The paper, which has yet to be peer-reviewed, pegs the risk of contracting COVID-19 from nearby passengers on a full flight at about 1 in 4,300. According to the research findings, that risk drops to 1 in 7,700 when the middle seat is not booked.
The research paper, titled “Covid-19 Risk Among Airline Passengers: Should the Middle Seat Stay Empty?” was penned by award-winning MIT statistician Arnold Barnett and published in MedRxiv earlier this month.
The calculations, Barnett writes, “do suggest a measurable reduction in COVID-19 risk when middle seats on aircraft are deliberately kept open.”
He also notes that “it is not clear that the risk of getting infected during a flight is any higher than the risk associated with everyday activities during the pandemic.”
The paper explores the risks associated with full flights as airlines are once again beginning to book planes to full capacity following months of blocking off the middle seat, or grounding flights altogether due to the pandemic.
“The airlines are setting their own policies but the airlines and the public should know about the risk implications of their choices,” Barnett said to ZDNet of his findings.
The study was based on estimations that passengers were wearing masks, which cuts risk down 82 percent.
However, the risk estimates “do not consider the possibility of infection during boarding and leaving the plane, from contagious passengers who walk down the aisle to the lavatory, or within the lavatory itself.”
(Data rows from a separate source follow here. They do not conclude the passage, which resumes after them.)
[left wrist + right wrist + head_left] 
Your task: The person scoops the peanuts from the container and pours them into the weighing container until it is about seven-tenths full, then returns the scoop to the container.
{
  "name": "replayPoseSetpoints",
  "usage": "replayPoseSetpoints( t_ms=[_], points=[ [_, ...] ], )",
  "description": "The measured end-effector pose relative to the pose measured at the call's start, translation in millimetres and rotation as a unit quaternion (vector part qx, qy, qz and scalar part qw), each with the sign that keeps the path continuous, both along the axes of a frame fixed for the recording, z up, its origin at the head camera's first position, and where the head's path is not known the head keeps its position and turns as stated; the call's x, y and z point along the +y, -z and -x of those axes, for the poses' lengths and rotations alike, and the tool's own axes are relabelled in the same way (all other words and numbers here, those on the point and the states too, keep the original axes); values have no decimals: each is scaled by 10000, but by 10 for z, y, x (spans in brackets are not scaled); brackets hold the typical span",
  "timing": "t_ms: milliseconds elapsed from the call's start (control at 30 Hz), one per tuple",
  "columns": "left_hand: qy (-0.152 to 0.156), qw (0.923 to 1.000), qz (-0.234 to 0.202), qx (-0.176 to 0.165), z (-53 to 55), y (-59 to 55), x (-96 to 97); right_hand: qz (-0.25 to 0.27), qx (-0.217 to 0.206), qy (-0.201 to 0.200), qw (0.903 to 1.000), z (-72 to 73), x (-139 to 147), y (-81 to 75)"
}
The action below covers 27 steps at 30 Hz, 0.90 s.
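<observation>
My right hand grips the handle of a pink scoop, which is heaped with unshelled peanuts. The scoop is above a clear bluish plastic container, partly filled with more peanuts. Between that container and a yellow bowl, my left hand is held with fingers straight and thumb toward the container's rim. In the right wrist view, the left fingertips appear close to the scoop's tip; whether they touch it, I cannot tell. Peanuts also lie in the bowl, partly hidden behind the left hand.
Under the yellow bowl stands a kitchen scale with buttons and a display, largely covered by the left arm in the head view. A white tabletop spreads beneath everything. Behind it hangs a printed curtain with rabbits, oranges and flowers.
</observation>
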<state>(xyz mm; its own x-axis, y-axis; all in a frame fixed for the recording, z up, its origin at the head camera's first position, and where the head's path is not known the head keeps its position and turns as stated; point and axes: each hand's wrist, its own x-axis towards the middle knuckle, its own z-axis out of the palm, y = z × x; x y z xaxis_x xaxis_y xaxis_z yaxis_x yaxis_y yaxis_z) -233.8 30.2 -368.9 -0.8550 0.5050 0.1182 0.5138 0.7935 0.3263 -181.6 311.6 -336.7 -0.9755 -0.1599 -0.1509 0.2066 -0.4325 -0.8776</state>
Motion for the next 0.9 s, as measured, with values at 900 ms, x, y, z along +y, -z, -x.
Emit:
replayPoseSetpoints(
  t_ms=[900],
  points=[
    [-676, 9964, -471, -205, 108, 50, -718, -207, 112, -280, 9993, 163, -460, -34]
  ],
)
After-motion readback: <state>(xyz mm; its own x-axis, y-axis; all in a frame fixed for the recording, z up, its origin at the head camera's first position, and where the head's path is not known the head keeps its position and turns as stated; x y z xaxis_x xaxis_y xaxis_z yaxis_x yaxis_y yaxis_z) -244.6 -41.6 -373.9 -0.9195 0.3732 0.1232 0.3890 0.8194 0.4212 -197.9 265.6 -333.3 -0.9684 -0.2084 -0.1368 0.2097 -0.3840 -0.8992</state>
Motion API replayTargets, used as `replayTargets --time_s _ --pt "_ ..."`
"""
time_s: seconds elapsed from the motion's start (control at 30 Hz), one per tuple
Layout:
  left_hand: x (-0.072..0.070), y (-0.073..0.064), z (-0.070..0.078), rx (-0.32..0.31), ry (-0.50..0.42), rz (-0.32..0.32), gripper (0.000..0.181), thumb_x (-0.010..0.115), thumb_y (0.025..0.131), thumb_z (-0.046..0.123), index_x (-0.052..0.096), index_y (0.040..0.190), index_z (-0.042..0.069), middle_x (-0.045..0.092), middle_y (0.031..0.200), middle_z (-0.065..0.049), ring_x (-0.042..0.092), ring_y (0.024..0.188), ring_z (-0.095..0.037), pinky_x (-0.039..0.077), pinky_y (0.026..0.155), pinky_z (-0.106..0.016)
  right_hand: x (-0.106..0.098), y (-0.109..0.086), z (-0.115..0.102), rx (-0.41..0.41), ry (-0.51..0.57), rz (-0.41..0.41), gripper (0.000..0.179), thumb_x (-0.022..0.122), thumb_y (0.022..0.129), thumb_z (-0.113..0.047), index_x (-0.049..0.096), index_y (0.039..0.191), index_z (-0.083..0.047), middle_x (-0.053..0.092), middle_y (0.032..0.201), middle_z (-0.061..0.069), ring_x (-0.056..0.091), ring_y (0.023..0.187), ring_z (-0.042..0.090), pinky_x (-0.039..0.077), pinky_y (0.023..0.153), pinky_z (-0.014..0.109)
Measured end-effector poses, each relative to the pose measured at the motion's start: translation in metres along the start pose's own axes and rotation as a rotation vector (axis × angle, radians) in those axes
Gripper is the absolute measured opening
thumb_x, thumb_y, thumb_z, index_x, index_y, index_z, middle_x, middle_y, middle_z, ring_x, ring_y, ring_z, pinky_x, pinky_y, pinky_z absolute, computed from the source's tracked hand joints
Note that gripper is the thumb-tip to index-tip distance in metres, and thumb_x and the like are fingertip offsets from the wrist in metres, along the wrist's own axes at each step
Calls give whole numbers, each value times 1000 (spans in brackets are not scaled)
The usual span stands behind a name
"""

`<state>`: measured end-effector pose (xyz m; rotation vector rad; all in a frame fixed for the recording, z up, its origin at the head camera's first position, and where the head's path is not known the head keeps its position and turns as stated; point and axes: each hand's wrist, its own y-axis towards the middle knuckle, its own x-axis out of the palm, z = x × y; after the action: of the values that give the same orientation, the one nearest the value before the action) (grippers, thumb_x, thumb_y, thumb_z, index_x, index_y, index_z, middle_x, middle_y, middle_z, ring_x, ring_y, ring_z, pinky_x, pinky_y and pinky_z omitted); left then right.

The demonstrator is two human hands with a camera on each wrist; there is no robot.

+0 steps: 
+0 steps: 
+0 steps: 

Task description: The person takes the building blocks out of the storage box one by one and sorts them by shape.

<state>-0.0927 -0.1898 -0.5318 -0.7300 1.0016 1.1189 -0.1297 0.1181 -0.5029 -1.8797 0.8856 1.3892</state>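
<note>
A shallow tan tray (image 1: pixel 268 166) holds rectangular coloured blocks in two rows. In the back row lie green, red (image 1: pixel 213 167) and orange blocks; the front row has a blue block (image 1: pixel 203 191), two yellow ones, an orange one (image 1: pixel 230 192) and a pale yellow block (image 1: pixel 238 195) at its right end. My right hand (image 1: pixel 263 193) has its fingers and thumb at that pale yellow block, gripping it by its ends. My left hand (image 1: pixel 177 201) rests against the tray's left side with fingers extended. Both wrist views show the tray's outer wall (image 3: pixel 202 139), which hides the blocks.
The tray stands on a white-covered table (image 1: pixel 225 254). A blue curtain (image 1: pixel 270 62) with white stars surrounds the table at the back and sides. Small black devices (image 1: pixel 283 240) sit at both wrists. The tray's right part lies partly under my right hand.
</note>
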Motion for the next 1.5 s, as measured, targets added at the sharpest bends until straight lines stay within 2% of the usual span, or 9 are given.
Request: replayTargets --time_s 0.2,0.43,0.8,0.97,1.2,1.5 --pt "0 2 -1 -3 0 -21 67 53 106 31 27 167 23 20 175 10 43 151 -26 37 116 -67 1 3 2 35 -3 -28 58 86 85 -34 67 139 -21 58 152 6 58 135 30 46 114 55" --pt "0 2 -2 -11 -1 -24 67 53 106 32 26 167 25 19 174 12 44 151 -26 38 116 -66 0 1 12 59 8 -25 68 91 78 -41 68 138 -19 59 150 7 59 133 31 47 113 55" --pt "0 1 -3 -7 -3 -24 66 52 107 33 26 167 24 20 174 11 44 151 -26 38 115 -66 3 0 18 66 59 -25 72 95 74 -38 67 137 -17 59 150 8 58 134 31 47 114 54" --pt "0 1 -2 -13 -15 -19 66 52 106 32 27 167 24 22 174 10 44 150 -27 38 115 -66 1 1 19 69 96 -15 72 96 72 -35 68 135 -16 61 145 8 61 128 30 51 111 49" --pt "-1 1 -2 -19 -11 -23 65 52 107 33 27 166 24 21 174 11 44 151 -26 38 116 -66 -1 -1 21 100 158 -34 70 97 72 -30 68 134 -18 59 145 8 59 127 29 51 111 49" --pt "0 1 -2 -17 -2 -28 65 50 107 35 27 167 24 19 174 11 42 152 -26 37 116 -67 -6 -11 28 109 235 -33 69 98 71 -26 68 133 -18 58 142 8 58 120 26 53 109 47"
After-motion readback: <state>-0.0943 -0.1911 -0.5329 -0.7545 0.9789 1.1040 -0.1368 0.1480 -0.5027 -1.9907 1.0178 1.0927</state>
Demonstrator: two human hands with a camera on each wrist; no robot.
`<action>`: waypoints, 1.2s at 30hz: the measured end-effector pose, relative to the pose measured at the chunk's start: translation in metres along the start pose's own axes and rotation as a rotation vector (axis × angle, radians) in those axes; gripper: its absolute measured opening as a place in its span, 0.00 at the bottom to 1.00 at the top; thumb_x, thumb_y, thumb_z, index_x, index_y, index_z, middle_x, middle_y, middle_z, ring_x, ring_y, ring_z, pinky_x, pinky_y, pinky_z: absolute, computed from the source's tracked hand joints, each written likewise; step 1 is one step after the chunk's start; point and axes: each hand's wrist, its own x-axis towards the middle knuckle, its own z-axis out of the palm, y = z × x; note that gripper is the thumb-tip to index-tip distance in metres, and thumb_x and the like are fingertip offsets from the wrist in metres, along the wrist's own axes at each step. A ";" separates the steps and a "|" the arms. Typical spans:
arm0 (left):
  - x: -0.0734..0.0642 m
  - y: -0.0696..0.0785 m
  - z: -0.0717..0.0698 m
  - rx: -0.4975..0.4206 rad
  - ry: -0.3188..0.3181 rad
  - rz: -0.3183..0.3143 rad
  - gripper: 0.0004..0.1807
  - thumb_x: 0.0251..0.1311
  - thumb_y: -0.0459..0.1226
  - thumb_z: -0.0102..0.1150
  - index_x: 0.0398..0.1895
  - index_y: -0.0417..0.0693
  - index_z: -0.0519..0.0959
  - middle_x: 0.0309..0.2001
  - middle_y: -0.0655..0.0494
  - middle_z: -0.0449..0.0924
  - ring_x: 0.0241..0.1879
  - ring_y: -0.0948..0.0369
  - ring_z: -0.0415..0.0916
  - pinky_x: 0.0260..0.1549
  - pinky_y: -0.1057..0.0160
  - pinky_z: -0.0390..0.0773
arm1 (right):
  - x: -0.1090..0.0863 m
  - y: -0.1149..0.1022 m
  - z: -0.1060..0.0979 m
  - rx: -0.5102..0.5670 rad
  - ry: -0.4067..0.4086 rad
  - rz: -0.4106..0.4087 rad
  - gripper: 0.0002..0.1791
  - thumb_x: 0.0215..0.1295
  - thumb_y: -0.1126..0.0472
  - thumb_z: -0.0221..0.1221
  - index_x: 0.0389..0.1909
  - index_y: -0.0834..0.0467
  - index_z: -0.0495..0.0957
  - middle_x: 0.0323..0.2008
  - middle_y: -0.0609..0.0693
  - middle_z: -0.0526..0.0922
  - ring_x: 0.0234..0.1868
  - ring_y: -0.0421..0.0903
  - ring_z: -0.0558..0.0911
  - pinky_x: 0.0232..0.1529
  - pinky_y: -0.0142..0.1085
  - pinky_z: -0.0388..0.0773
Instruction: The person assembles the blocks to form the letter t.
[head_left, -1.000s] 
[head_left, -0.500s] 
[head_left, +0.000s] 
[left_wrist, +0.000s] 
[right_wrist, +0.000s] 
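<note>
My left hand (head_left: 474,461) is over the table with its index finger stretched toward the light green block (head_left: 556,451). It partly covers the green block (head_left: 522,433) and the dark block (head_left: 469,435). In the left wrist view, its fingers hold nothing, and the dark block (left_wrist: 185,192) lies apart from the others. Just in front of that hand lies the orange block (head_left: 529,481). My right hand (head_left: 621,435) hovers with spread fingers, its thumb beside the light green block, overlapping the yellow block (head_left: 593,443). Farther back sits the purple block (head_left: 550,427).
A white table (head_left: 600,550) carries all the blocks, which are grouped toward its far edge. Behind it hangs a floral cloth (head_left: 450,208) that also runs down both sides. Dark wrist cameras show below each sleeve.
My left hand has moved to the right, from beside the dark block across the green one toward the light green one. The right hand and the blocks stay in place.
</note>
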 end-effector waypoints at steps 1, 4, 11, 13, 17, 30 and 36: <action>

By comparison, Barnett adds the estimates imply the COVID-19 “mortality risks to uninfected air travelers are higher than those associated with plane crashes but probably less than one in one million.”
As of July, American Airlines and United have both started booking middle seats.
JetBlue and Alaska Airlines have stated that their middle seat ban will run through the end of July, while Delta and Southwest will continue theirs until September.